The company’s technology can detect the presence of E. Coli, cyanobacteria, or blue-green algae,
phosphorus run-off from agricultural applications, total vegetation and Red Tide in bodies of water as
small as 20 acres up to oceans. Certain cyanobacteria can produce
toxins which affect the nervous system, liver and cells, resulting in respiratory and stomach problems,
rashes and diseases like Parkinson’s and Alzheimer’s.
"We’re the only one that has a patent on using satellite imaging for detecting cyanobacteria,"
stated Chief Executive Officer Milt Baker, a former Motorola executive who has cofounded two other
successful companies. The patent used by Blue Water Satellite (BWS) is actually owned by BGSU, along
with the patents which are pending. But the company has negotiated an exclusive license with the
university for their use.
The patents are based on the research of the company’s primary founder and chief technology officer, Dr.
Robert K. Vincent, a professor of geology at BGSU. One of the country’s leading experts in remote
sensing, he has worked with the National Aeronautics and Space Administration (NASA) for 15 years on a
variety of ways to monitor portions of Earth using satellite data. Vincent invented spectral-ratio
imaging in 1970 and is the first scientist to produce spectral-ratio images from aircraft and satellite
scanner data.
Baker and Vincent teamed up in 2007 to cofound BWS. Vincent personally landed $1 million in funding from
NASA and the National Oceanic and Atmospheric Administration for his research at BGSU and poured two
years into developing a high-level correlation between satellite pass-over data and ground-based
samples.
"Dr. Vincent developed the algorithm, how you go from a picture into determining where there is
cyanobacteria," stated Baker. The algorithm is so accurate, it can determine pollution down to the
parts per billion (ppb) level.
Before BWS opened in February, the men received the first Ignite grant, of $50,000, from Rocket Ventures,
the high-tech financial arm of the Regional Growth Partnership. The grant was used for a market study of
the company’s services and drew investors.
The company’s technology is applicable to 150,000 water bodies across the U.S. (from estuaries, fresh
water lakes and reservoirs to wastewater and storm water reservoirs), plus more worldwide. BWS has
quotes for its service in Australia, as well as China, and it has already done work in Canada.
In Ohio, BWS traced the origin of a cyanobacterial bloom in the Ohio River to a manufacturing plant
dumping into the Licking River.
The cost savings to municipalities and industries which use BWS’s technology are tremendous. Traditional
sampling is $1,500 per acre, at $300 per water sample taken from a boat in five locations. It is cost
prohibitive to scan large bodies of water by boat, so it is not done. But a satellite scan of a large
water body averages out to only $1 per acre.
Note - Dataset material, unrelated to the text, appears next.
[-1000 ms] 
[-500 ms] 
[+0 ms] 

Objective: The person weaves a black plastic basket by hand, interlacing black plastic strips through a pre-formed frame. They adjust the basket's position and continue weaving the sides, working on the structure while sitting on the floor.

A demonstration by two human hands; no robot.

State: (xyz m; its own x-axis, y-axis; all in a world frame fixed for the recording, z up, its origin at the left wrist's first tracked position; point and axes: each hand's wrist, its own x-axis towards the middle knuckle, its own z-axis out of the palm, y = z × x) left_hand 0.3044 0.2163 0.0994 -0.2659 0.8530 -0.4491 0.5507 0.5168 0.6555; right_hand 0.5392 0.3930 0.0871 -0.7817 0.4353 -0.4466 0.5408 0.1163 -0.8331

It also reduces the costs of monitoring the water and pinpoints areas that need treatment. Instead of
chemicals being dumped in an entire lake to treat cyanobacteria, BWS shows exactly where the treatment
should go. And, the company provides before and after data so officials know if it has been successful.

A patent is pending for BWS to provide data on total phosphorus on land. Instead of farmers blasting an
entire field with phosphorus, with runoff going into ditches, rivers and lakes and becoming nutrition
for algae, they will only need to apply it where needed.